» EXERCISE OBJECTIVE: Please report how many lines below contain "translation", writing nothing except the number.

» STUDY MATERIAL:
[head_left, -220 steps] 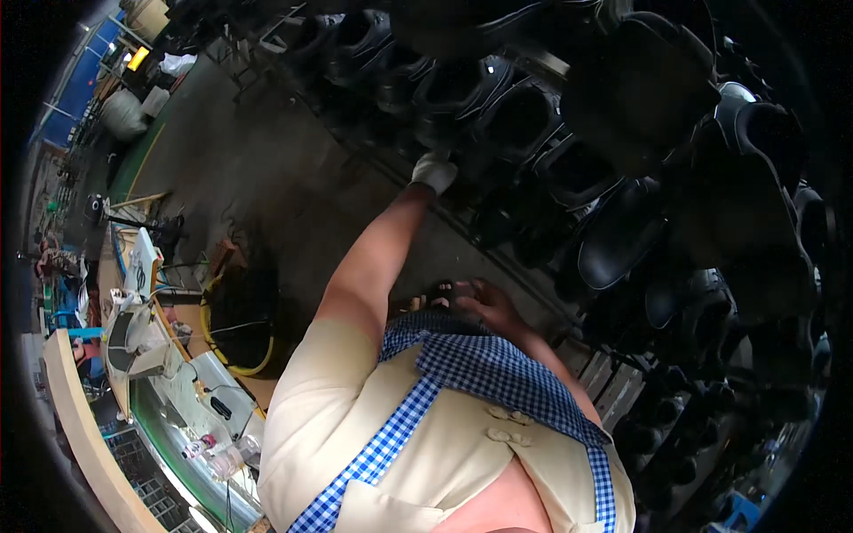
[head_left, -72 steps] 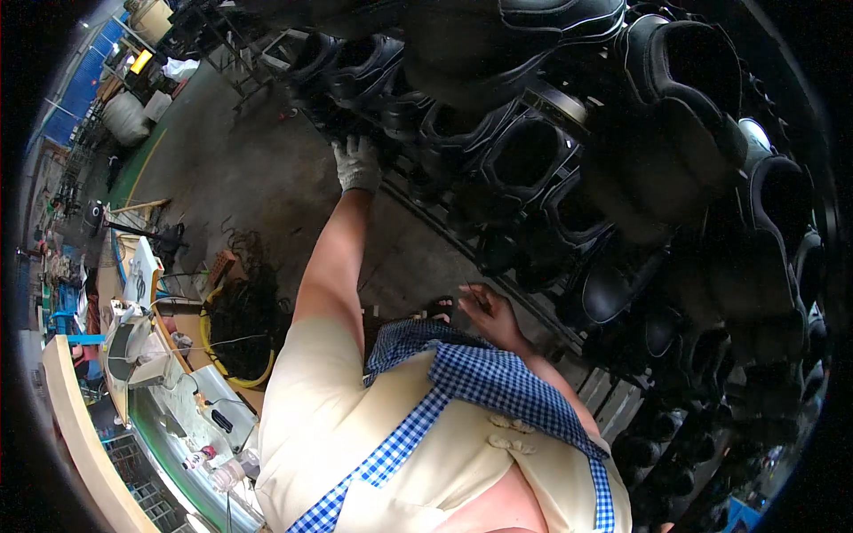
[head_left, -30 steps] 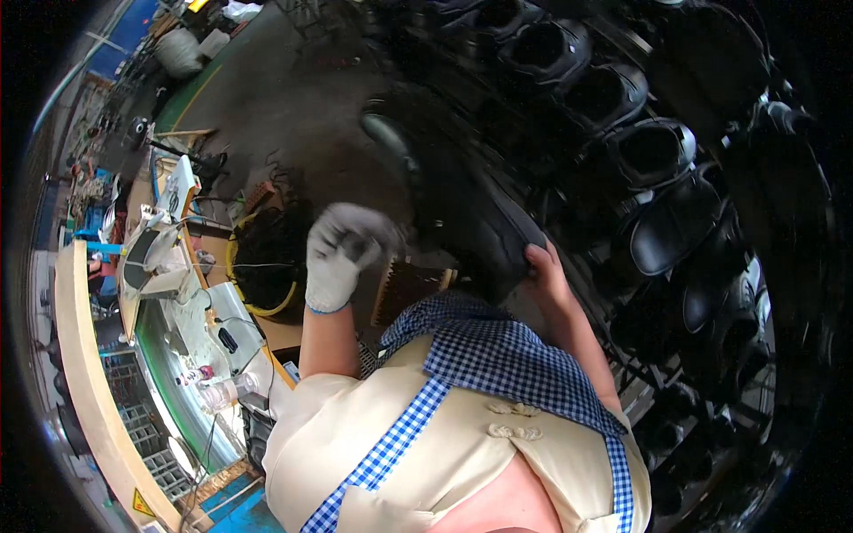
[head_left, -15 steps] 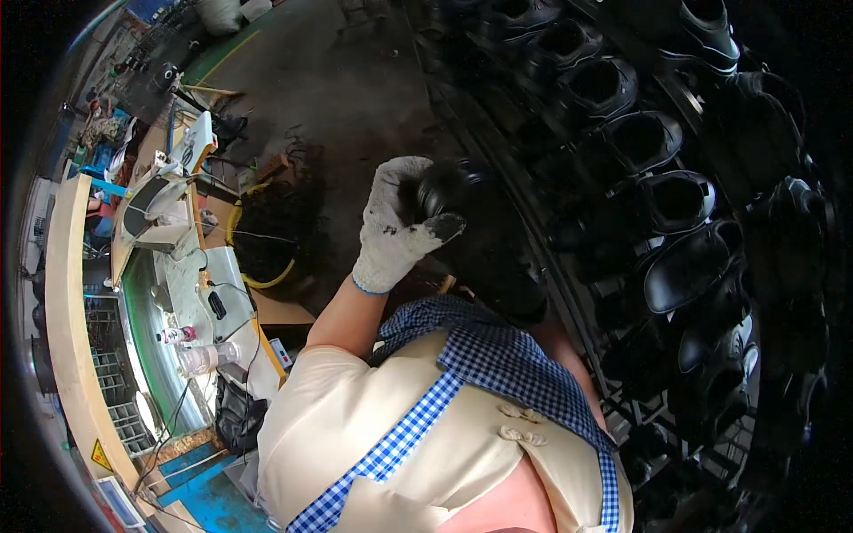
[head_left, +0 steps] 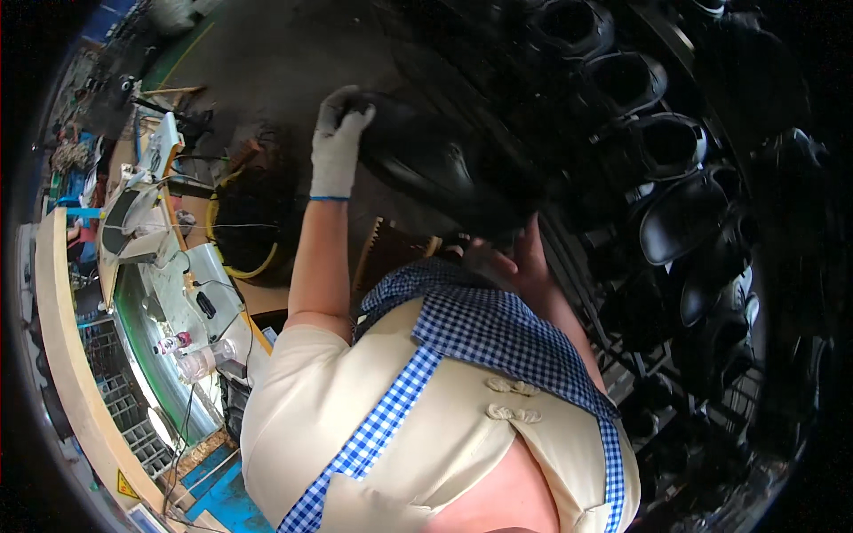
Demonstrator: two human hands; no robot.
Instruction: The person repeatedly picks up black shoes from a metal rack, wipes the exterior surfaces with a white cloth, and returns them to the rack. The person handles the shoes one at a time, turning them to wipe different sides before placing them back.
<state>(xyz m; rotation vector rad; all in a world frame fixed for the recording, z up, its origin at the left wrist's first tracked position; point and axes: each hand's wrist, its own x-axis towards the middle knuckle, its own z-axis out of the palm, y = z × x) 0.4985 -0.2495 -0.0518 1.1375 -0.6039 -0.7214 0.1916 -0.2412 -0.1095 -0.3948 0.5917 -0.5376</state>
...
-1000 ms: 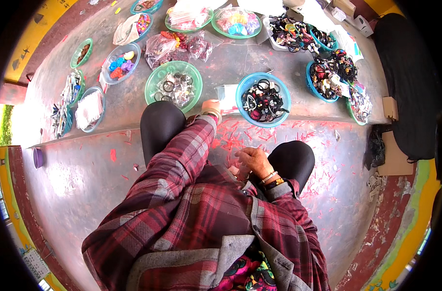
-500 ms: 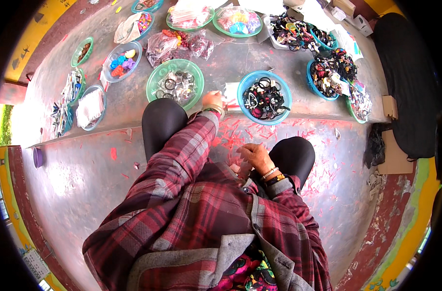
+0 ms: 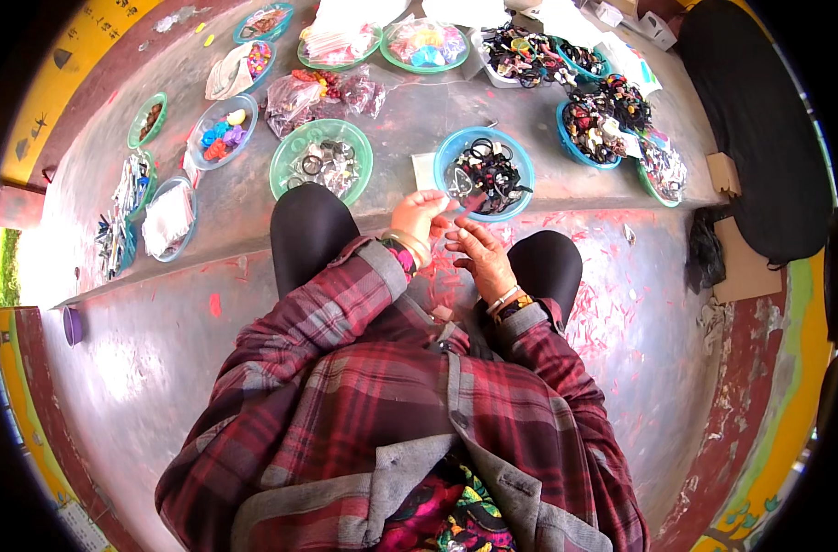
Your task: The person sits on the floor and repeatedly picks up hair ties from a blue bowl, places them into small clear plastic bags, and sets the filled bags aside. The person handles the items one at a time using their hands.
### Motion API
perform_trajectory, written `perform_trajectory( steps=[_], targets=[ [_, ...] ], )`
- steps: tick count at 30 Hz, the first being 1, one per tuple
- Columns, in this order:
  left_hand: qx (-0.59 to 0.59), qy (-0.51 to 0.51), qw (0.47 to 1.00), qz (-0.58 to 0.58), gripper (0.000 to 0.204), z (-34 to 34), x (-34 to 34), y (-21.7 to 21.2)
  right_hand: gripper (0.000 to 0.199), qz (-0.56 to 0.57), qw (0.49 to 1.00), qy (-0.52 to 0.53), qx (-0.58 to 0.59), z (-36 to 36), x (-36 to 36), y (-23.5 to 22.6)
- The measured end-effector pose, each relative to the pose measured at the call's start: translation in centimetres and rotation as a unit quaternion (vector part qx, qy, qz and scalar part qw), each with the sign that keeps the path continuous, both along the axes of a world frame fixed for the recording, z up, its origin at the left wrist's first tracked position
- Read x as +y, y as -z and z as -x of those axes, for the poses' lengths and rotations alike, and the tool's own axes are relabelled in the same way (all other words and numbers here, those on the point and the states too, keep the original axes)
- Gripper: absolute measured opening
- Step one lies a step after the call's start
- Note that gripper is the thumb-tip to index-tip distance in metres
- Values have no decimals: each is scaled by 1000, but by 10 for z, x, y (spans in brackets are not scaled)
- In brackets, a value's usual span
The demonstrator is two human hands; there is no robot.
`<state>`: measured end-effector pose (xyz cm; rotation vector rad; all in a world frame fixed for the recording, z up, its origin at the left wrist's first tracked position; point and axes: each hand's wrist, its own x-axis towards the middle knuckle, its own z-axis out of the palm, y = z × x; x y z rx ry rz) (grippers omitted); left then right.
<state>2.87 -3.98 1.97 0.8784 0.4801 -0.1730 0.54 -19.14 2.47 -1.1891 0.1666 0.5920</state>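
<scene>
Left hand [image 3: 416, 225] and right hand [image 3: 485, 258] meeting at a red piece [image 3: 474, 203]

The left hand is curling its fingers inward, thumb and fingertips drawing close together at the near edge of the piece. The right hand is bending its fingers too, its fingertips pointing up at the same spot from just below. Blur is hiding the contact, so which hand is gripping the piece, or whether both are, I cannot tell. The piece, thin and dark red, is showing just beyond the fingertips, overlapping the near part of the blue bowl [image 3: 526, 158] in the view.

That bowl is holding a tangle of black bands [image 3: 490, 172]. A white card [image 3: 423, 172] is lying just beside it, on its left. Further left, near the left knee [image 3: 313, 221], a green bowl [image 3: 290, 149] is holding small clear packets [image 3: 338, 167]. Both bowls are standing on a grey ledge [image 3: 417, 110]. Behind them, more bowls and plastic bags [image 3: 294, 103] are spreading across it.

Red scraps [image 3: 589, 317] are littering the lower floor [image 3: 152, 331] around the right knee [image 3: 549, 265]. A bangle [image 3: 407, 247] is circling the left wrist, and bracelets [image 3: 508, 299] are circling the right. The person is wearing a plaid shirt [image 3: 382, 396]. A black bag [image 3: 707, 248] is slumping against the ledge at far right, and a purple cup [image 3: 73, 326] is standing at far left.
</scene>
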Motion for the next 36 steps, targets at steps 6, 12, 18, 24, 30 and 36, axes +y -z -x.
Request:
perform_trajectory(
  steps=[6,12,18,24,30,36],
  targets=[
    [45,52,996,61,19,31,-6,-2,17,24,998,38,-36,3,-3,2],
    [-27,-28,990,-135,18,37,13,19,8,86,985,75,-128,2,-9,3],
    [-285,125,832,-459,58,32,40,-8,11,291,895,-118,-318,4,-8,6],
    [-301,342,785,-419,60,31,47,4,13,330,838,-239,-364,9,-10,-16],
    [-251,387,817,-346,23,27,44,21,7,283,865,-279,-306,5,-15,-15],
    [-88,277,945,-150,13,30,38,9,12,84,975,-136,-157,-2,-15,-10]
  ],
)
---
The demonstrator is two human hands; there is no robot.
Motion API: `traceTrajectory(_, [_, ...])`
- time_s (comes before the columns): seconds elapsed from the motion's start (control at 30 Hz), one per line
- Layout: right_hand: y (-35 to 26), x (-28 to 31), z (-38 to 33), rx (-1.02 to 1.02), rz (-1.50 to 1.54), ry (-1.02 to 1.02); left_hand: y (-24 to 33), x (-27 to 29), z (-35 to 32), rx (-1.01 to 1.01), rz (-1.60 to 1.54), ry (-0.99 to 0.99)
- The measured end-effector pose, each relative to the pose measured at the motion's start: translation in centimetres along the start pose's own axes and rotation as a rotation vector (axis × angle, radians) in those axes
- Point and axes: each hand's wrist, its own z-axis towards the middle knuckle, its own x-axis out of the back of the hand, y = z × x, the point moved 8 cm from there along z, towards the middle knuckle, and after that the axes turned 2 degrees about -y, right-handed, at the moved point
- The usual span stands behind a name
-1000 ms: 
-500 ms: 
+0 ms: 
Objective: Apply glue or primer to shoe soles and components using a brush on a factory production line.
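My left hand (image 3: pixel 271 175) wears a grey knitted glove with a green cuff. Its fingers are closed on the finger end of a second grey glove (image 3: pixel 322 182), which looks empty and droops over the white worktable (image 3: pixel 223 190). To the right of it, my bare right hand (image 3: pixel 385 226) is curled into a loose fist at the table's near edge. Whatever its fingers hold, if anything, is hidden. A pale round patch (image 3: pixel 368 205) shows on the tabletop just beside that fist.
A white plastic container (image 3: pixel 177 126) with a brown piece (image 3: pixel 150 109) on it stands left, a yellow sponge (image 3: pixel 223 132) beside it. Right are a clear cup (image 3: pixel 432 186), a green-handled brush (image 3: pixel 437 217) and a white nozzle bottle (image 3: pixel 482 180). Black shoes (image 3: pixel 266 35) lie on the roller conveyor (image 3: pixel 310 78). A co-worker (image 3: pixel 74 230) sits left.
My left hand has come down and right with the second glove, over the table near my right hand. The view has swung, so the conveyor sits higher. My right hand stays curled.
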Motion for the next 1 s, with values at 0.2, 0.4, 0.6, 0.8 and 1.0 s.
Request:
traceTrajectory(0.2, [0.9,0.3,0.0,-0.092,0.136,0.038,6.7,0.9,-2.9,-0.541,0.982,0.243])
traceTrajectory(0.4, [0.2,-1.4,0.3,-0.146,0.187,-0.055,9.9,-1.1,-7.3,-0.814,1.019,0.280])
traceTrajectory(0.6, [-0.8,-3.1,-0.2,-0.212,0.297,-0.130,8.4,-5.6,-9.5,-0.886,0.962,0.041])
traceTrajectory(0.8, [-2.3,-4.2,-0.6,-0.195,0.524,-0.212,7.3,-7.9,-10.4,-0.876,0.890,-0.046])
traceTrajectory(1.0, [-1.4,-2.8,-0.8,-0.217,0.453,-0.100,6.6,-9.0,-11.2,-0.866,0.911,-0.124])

» TASK OUTPUT: 2